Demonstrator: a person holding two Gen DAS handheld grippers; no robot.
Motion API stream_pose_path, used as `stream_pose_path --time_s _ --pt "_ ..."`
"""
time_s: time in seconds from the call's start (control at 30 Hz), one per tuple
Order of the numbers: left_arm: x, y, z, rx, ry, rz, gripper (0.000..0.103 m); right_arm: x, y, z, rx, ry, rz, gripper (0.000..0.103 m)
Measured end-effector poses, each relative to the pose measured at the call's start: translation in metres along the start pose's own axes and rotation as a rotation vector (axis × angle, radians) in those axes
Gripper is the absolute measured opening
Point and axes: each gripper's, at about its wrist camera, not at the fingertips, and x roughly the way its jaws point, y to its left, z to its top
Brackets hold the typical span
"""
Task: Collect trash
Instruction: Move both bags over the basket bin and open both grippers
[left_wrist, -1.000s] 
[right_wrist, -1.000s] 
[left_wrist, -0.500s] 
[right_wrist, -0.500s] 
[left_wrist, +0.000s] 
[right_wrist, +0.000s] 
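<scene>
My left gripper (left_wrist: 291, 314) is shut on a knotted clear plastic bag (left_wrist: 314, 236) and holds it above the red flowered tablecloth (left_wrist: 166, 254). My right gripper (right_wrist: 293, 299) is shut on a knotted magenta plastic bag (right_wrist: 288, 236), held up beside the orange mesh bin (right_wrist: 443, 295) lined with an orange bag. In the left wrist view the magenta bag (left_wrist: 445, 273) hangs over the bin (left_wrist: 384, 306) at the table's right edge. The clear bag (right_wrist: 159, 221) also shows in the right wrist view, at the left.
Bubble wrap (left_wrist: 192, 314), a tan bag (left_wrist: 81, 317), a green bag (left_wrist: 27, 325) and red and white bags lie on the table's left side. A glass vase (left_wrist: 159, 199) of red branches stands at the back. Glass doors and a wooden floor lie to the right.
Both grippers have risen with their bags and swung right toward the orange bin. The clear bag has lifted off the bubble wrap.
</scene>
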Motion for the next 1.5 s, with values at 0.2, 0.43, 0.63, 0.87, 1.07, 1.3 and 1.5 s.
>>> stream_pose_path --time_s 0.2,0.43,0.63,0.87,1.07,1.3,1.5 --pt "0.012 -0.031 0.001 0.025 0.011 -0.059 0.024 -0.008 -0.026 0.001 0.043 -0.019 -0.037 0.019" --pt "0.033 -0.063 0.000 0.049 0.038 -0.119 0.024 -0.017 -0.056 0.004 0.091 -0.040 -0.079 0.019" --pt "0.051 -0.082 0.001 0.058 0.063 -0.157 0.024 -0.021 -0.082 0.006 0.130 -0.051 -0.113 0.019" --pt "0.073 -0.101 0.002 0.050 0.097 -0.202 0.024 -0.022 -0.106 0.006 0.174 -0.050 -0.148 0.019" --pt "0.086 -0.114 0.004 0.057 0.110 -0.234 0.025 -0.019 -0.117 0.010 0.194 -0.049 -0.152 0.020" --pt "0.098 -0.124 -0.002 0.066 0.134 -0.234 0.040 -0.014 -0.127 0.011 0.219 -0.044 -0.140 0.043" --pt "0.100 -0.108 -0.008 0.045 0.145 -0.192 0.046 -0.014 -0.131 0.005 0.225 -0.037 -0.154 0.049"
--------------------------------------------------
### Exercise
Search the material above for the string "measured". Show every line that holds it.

### Task result
Measured end-effector poses, each relative to the pose measured at the call's start: translation in metres along the start pose's own axes and rotation as a rotation vector (axis × angle, radians) in those axes
Gripper is the absolute measured opening

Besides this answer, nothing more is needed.